The SAS 70 Audit Standard is Changing! Are you prepared?
By Ben Osbrach, National Risk Advisory Leader
Statement on Auditing Standards No. 70 (SAS 70) has rapidly become a known standard worldwide and its own publicity is ultimately the cause for change (about time). Well it is inevitable that things change, but the new standards that will likely replace SAS 70 audit comes with more flexibility and more responsibility of the service organization.
The International Auditing and Assurance Standards Board (IAASB) felt a need for a common auditing standard to address the varying differences in each countries audit requirements. As a result the IAASB formed and issued the International Standard on Assurance Engagements (ISAE) 3402 ‘Assurance Report on Controls at a Service Organization’ on December 18, 2009. ISAE 3402 is not a means to replace country specific standards (i.e. SAS 70) but to provide reporting option to address current limitations. The AICPA is in the process of updating SAS 70 audit to more closely align the standard with ISAE 3402, the new standard is likely going to be SSAE 16 and will become affective in June 2011.
Why the change?
The two major factors for the SAS 70 audit standard change is the restricted scope to financial relevant control objectives and the lack of a global standard.

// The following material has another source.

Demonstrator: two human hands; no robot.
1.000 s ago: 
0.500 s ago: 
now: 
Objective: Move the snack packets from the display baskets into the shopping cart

- Why is the limited scope of financial relevant control objectives a limitation? The SAS 70 audit standard states that a SAS 70 audit is to only cover items that could have a financial impact on the customers of services organizations and does not currently include other contractual responsibilities that a service organization may be responsible for; including but not limited to SLAs, Disaster Recovery and regulatory compliance. Service Organizations who wish to adopt the new ISAE 3402 or when SSAE 16 comes into effect services organizations will have the option to include control objectives that align with their responsibilities to customers. This includes adding service level agreements, disaster recovery, regulatory compliance requirements, etc.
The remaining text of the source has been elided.